Background & Aims
Liver biopsy is the reference standard for staging and grading nonalcoholic fatty liver disease (NAFLD), but histologic scoring systems are semiquantitative with marked interobserver and intraobserver variation. We used machine learning to develop fully automated software for quantification of steatosis, inflammation, ballooning, and fibrosis in biopsy specimens from patients with NAFLD and validated the technology in a separate group of patients.
Methods
We collected data from 246 consecutive patients with biopsy-proven NAFLD and followed up in London from January 2010 through December 2016. Biopsy specimens from the first 100 patients were used to derive the algorithm and biopsy specimens from the following 146 were used to validate it. Biopsy specimens were scored independently by pathologists using the Nonalcoholic Steatohepatitis Clinical Research Network criteria and digitalized. Areas of steatosis, inflammation, ballooning, and fibrosis were annotated on biopsy specimens by 2 hepatobiliary histopathologists to facilitate machine learning.
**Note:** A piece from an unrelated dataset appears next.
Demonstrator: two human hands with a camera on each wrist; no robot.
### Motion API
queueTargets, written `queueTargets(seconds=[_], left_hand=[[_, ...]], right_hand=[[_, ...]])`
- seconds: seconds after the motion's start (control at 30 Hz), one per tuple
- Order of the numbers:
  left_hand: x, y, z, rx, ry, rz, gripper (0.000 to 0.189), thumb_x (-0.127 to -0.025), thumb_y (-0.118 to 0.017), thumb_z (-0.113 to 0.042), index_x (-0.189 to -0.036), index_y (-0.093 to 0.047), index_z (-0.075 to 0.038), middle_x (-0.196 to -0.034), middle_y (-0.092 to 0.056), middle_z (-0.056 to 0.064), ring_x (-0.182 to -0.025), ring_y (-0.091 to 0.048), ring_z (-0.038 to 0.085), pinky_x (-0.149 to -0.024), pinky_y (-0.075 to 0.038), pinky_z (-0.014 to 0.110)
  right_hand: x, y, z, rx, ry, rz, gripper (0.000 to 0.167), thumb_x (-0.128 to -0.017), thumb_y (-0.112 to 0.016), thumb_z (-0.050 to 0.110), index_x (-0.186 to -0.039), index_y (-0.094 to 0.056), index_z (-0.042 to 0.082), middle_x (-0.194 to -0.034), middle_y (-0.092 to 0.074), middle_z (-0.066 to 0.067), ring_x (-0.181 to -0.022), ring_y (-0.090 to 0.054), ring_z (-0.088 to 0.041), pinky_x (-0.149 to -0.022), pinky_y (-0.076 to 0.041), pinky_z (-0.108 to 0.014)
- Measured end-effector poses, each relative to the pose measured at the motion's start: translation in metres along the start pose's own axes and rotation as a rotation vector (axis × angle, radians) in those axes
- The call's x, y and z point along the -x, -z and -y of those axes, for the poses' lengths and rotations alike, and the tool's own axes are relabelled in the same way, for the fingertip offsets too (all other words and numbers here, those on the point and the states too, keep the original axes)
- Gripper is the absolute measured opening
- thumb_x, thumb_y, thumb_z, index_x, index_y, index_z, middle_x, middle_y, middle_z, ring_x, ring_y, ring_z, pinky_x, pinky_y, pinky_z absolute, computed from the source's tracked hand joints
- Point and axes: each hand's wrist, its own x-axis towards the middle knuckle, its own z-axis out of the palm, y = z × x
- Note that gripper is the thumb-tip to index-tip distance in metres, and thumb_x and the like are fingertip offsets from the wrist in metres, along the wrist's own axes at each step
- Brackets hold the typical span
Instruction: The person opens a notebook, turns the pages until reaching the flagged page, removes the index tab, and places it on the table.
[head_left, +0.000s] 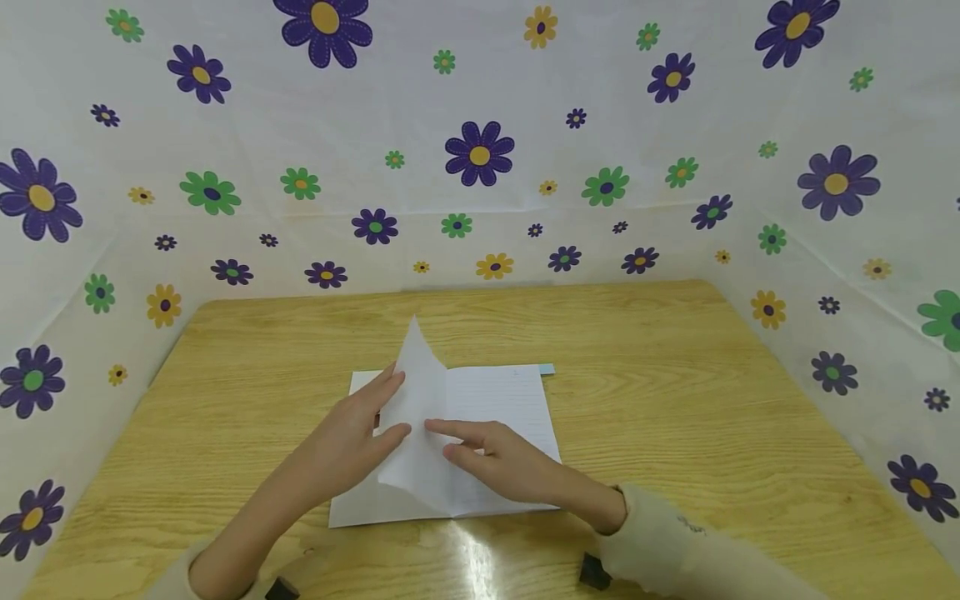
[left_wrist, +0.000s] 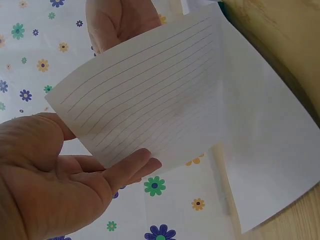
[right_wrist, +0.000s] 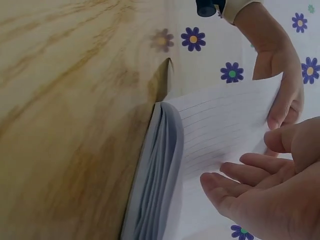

Images of biopsies from the derivation and validation sets then were analyzed by the algorithm to compute percentages of fat, inflammation, ballooning, and fibrosis, as well as the collagen proportionate area, and compared with findings from pathologists’ manual annotations and conventional scoring systems.
Results
In the derivation group, results from manual annotation and the software had an interclass correlation coefficient (ICC) of 0.97 for steatosis (95% CI, 0.95–0.99;
P
< .001); ICC of 0.96 for inflammation (95% CI, 0.9–0.98;
P
< .001); ICC of 0.94 for ballooning (95% CI, 0.87–0.98;
P
< .001); and ICC of 0.92 for fibrosis (95% CI, 0.88–0.96;
P
= .001). Percentages of fat, inflammation, ballooning, and the collagen proportionate area from the derivation group were confirmed in the validation cohort. The software identified histologic features of NAFLD with levels of interobserver and intraobserver agreement ranging from 0.95 to 0.99; this value was higher than that of semiquantitative scoring systems, which ranged from 0.58 to 0.88. In a subgroup of paired liver biopsy specimens, quantitative analysis was more sensitive in detecting differences compared with the nonalcoholic steatohepatitis Clinical Research Network scoring system.
Conclusions
We used machine learning to develop software to rapidly and objectively analyze liver biopsy specimens for histologic features of NAFLD. The results from the software correlate with those from histopathologists, with high levels of interobserver and intraobserver agreement. Findings were validated in a separate group of patients. This tool might be used for objective assessment of response to therapy for NAFLD in practice and clinical trials.